さてストーリー紹介が中断してしまったが、話を戻そう。プロローグにおいて、七十歳の衆議院議員で、次期総裁と目されるかつての少年の一人が、やはり同年の若き日の友人で、今は推理小説家として重鎮の座におさまっている男から、分厚い原稿のコピーを受け取る。二人は政治家と推理小説家として社会に認められていたが、互いに消息を知るだけで、もはや四十年以上会っていなかった。

その届けられた原稿用紙の表紙には「『弟子』 江戸川乱歩」と万年筆で書かれていた。タイトルはブールジェの小説と同じなのだ。それは紛れもなく、かつて目にしたことのある乱歩自身のものだった。

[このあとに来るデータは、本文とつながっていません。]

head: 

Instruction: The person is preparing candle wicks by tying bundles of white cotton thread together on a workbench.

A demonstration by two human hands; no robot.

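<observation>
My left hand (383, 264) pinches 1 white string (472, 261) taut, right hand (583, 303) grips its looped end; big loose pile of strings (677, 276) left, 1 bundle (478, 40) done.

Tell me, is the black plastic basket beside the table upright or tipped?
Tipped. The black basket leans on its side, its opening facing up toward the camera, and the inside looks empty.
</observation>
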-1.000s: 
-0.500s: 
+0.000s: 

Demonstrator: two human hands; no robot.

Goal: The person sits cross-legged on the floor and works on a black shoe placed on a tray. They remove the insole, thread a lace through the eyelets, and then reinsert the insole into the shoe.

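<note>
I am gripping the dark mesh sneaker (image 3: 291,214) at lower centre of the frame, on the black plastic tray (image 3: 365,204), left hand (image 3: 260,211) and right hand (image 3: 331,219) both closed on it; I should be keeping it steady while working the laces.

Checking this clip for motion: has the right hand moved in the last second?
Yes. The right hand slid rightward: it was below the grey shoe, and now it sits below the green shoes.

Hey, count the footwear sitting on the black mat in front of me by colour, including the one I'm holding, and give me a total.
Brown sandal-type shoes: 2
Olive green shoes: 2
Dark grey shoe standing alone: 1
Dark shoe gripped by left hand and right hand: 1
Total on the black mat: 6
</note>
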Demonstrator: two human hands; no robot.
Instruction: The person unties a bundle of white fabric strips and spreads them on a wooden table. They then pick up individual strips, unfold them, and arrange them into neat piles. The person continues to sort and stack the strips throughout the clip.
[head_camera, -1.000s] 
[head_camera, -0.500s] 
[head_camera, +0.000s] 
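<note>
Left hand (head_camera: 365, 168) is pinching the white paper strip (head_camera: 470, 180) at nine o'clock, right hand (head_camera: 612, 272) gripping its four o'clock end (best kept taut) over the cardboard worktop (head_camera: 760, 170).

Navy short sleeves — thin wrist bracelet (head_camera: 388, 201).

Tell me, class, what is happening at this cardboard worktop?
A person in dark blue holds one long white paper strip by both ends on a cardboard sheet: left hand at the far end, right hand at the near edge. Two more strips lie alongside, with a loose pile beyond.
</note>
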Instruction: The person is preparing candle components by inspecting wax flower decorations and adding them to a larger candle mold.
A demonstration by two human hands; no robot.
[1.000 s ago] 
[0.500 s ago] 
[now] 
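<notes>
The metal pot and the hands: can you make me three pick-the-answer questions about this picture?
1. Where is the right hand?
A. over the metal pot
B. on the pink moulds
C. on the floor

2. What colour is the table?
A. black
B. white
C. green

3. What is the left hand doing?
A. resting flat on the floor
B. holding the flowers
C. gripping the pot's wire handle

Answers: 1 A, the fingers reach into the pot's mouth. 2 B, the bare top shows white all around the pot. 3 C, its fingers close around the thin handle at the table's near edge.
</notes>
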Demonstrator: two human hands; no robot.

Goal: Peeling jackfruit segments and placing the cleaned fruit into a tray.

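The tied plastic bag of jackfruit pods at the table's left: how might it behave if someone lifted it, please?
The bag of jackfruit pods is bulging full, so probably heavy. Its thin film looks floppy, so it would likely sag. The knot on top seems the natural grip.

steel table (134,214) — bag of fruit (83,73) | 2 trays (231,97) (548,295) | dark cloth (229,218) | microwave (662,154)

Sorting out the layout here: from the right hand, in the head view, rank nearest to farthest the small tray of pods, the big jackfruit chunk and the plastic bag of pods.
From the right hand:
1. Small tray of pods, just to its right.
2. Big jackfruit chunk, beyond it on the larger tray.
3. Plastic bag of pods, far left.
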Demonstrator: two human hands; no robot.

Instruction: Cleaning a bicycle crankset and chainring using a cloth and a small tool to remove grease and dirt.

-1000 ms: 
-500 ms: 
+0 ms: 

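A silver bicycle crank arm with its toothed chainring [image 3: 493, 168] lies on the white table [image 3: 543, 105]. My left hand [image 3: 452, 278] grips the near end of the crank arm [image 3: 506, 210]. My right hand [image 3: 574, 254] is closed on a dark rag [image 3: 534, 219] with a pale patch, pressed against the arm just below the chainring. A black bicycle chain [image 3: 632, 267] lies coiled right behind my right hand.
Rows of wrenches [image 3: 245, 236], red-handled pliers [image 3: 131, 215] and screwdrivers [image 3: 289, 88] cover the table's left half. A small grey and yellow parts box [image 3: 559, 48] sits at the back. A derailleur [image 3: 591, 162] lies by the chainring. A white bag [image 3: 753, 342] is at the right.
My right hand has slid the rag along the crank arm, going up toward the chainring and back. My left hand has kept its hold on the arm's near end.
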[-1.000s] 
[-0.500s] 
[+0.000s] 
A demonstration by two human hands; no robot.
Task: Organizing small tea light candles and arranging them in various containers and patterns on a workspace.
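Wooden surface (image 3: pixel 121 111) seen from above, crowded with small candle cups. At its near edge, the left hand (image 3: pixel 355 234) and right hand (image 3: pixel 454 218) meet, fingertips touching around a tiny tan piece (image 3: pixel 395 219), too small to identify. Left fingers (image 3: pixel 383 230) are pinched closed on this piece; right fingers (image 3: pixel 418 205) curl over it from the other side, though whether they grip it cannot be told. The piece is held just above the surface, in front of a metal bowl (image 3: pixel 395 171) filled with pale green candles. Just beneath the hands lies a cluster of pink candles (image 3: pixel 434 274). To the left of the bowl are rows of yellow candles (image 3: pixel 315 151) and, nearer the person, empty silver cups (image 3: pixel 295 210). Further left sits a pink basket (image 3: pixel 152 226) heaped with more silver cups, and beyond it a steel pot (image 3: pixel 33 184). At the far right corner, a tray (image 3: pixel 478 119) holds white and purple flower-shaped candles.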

送ってきた推理小説家の解題によれば、原稿入手ソースは語れないし、乱歩の作品の中に『弟子』なる題名の小説は見当たらない。だが筆跡は乱歩のもので、清書もされている。そしてこの『弟子』が書かれた時期に、自分も含めた四人の少年たちは乱歩の周辺にいたのである。そして推理小説家は結論を下し、次のように述べる。

 まぎれもなく大乱歩の未発表の原稿である。正に今、この原稿が発見されたのは奇跡としかいいようがない。どこにこの原稿が保存されていたのか、それはこの『弟子』に語られている小説と無関係ではない。それにしても、乱歩はいつ、いかなる意図をもってこの小説を書いたのか。
 登場する人物の何人かは実在する人物であるが、仮名となっているので、だれがどの人物に当てはまるのか、特定するのが甚だしく困難である。
 この小説のなかで、一人の若い女が殺される。いや、自殺として処理されているが、殺害されたと推定されている。
 実在の人物と仮名の登場人物がいかに組み会わされるのか。五十年前の事件だから、もちろん時効が成立しているのだが、真犯人摘発の手掛かりが、この小説に提出されている。

そして推理小説家は乱歩の『弟子』を発表し、真犯人の指摘を宣言する。
この後で、推理小説推理小説として、本文の二段組みと異なる一段組みで、プロローグに続く章が乱歩の『弟子』にあてられ、全文が掲載され、『江戸川乱歩殺人原稿』は文字通り始まっていくのである。これはミステリーでもあり、これ以上の言及はとどめる。この作品は絶版にしても、まだ入手は難しくないと思われるので、興味ある読者はぜひ一読されたい。